Doutor pela Sorbonne (Universidade de Paris III), tem pós-doutorado na École de Hautes Études en Sciences Sociales e ocupa a posição de Pesquisador IA do CNPq. É Titular de Teoria da Literatura da Faculdade de Letras da UFRJ, instituição que dirigiu por duas vezes. Publicou obras de ficção (Os grandes senhores; Material de aluvião, ambos em Portugal; A lâmina do espelho; As perguntas de Gauguin; Jardim Brasil: conto) e ensaio (O teatro de Nelson Rodrigues, uma realidade em agonia; Violência e literatura; Nossa amiga feroz,breve história da ‘felicidade’ na expressão contemporânea, O felino predador, ensaio sobrea história maldita da verdade, A indiferença pós-moderna, e A construção e a destruição do conhecimento). Seu último livro (de poesias) chama-se Mais do que a areia menos do que a pedra (Editora 7 Letras).
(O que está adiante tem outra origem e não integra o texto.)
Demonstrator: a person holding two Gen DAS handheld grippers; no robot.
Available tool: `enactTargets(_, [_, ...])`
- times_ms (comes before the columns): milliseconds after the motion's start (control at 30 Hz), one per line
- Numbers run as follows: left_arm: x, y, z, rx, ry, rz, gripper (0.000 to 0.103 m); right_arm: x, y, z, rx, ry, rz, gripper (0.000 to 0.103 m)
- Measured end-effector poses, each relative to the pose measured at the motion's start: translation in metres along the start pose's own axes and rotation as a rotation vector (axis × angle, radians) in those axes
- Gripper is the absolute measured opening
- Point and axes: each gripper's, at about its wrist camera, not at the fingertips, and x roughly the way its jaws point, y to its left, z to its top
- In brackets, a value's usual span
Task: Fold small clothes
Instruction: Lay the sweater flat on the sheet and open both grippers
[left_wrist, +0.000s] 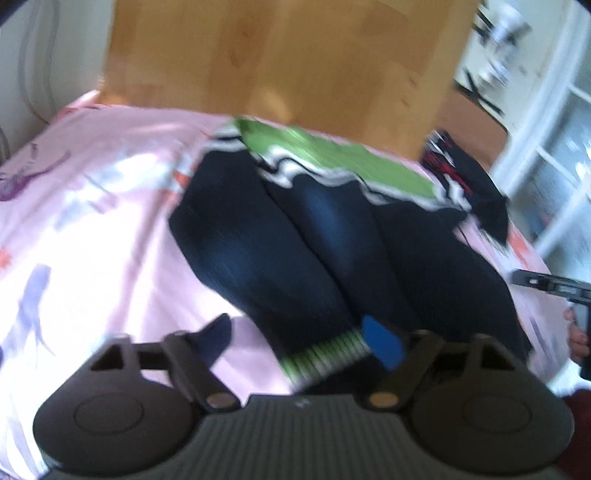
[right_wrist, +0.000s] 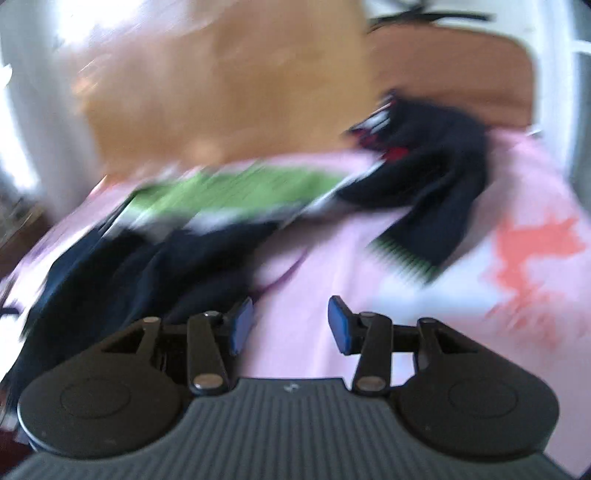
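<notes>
2 garments are seen on the pink bedsheet (right_wrist: 369, 258): a navy sweater (left_wrist: 280, 236) with a green band, partly folded, and a dark bundle (right_wrist: 436, 177) beyond it, not yet folded. The left gripper (left_wrist: 299, 343) is held wide around the striped cuff (left_wrist: 325, 354); contact cannot be judged. The right gripper (right_wrist: 291, 325) is held apart, empty, over sheet.

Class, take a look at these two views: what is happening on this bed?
A person is folding small clothes on a pink patterned bedsheet, holding a gripper in each hand. A dark navy garment with a green and white band lies spread out. The left gripper has its jaws apart around the garment's striped cuff, not visibly pinching it. The right gripper is open over bare sheet. A second dark garment lies crumpled farther back.
</notes>
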Motion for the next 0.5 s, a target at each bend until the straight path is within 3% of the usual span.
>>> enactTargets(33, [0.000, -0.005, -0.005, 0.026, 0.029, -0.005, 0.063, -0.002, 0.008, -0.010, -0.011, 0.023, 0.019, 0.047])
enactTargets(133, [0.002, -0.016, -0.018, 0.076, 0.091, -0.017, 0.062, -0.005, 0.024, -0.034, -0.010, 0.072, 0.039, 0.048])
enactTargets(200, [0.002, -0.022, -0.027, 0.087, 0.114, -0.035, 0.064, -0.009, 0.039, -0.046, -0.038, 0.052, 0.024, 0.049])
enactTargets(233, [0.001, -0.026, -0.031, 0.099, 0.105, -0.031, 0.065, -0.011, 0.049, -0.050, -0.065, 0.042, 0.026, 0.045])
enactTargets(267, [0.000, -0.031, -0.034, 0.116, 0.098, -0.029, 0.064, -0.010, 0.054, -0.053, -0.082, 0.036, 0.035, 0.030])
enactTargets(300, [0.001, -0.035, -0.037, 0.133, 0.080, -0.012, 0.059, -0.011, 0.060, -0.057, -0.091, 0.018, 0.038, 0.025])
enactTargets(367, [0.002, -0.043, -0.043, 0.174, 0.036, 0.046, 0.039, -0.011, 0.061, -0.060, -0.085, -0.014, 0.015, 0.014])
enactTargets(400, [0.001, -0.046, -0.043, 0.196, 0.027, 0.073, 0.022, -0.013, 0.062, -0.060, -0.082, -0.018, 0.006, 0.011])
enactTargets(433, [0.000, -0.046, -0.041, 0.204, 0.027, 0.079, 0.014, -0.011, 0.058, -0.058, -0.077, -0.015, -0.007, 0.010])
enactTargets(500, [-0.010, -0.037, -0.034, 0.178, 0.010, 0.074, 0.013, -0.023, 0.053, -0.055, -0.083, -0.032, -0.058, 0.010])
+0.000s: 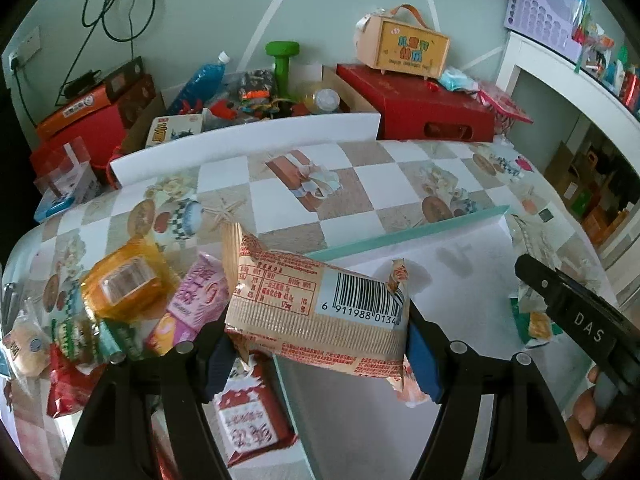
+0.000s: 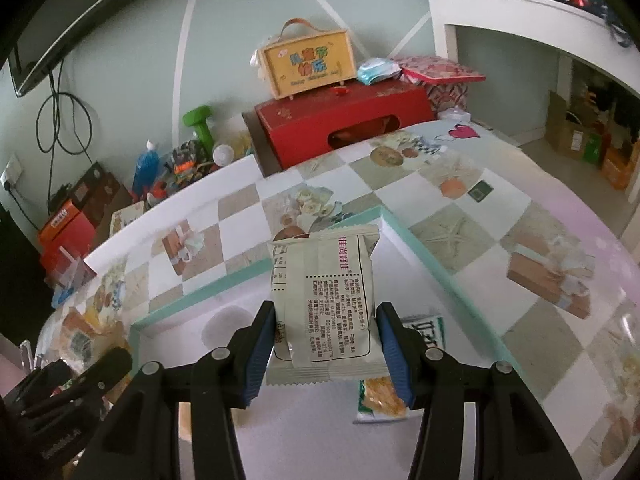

segunda-feira, 10 de janeiro de 2011

Medo

(voz: Maria Caú)

Eu não tenho medo
de fantasmas;
nem de mim,
do que sou capaz.

Não temo o acaso,
a idade, a morte.
As guerras,
diante das fragilidades
da matéria,
me soam naturais.

Difícil seria a paz,
quando nascemos
na dor.

Custei a entender
a anatomia do medo,
o momento em que o felino
assalta o espírito.

As florestas e os desertos,
contrários como são,
imitam-se na escuridão
das ameaças.

Medo que apavora
é o medo de estar só.
Olhar em volta
e não reconhecer ninguém,
não se reconhecer.

Isolados, os soldados
perdem o uso das pernas
antes que a explosão
as leve pelos ares.

Eu,
capitão das minhas batalhas,
errei na ânsia de acertar.


A anestesia que me
ganhou o corpo
tinha um encanto
traiçoeiro,
ao mesmo tempo
sedutor e voraz.
A marca das marcas
do Demônio.
Medo é o que não posso
e não devo ter.
É como uma segunda natureza,
que faz da primeira
um joguete.
Mas se não posso
e não devo
-- e continuo tendo,
mais forte do que eu
é minha segunda natureza,
aquela pela qual
não me responsabilizo;
a que, mesmo não querendo,
me diz respeito.

Que me perdoem os anjos,
o próprio Deus.
Que me perdoe a vontade,
que tenho de sobra
e insuficientemente.
Que me perdoem
as certezas e as hesitações.

É coisa minha.
Tenho medo
de ser menos do que humano,
pior do que os animais.

Tenho medo
de não ter medo.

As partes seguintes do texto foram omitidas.